## Assigned task
Give back exactly the lines of the material below that start at the line containing "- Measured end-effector" and end at the line containing "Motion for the", and no others.

## Information supplied
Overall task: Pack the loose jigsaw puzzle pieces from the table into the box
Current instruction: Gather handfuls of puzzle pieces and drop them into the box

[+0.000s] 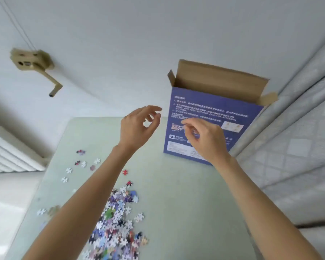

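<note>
A tall blue box [210, 109] stands upright at the far right of the pale green table [176, 194], its brown top flaps open. A heap of loose puzzle pieces [116, 222] lies near the front, partly under my left forearm. Single pieces [83, 164] are scattered to the left, and a red piece [125, 172] lies alone. My left hand [137, 128] is raised left of the box, fingers loosely curled and holding nothing. My right hand [206, 141] hovers in front of the box's printed face, fingers curled, with a bit of bluish puzzle piece showing inside them.
Grey quilted fabric [298, 147] hangs close against the box's right side and the table's right edge. A white radiator [11, 152] runs beside the table's left edge. A tan wall-mounted crank [34, 62] sits on the white wall at the upper left.
</note>
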A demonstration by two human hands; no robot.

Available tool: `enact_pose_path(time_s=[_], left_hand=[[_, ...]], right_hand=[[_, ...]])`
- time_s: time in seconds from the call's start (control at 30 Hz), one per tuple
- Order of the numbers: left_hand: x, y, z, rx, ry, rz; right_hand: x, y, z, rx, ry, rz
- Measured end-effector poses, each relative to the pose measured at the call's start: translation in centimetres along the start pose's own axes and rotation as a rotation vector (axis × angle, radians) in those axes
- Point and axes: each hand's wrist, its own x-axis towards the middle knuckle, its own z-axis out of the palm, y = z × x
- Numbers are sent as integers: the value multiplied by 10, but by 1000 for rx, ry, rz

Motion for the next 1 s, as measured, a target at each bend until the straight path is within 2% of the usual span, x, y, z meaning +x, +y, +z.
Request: enact_pose_path(time_s=[0.07, 0.13, 0.23, 0.33, 0.4, 0.47, 0.57, 0.67, 0.73, 0.9, 1.0], left_hand=[[-57, -29, -21, 37, -59, -158], [-113, -61, -41, 94, -162, -317], [-187, -106, -66, 179, -360, -559], [-250, -144, -86, 292, -544, -747], [-277, -162, -96, 386, -607, -853], [-295, -178, -106, 447, -609, -946], [-305, -204, -120, 520, -598, -1052], [-307, -225, -130, 497, -602, -1142], [-309, -229, -126, 486, -636, -1135], [-315, -207, -103, 406, -772, -925], [-321, -190, -88, 351, -879, -803]], right_hand=[[-41, -22, 40, 60, -200, 102], [-81, -40, 78, 93, -472, 229], [-131, -63, 126, 98, -845, 262], [-172, -92, 163, 95, -1068, 358], [-187, -108, 182, 99, -1127, 507], [-191, -121, 200, 80, -1114, 623], [-181, -133, 227, -12, -1077, 680], [-169, -142, 254, -2, -1104, 718], [-165, -150, 264, -9, -1167, 643], [-179, -171, 256, -31, -1320, 242], [-195, -171, 242, -69, -1337, 154]])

## Result for this exercise
- Measured end-effector poses, each relative to the pose measured at the call's start: translation in centimetres along the start pose's own axes and rotation as a rotation vector (axis × angle, radians) in those axes
- Point and axes: each hand's wrist, its own x-axis towards the middle knuckle, its own z-axis out of the palm, y = z × x
- Numbers are sent as integers: the value multiplied by 10, but by 1000 for rx, ry, rz

Motion for the next 1 s, as measured, a target at each bend until the straight path is within 2% of the usual span, x, y, z meaning +x, +y, +z.

There is no additional output for this exercise.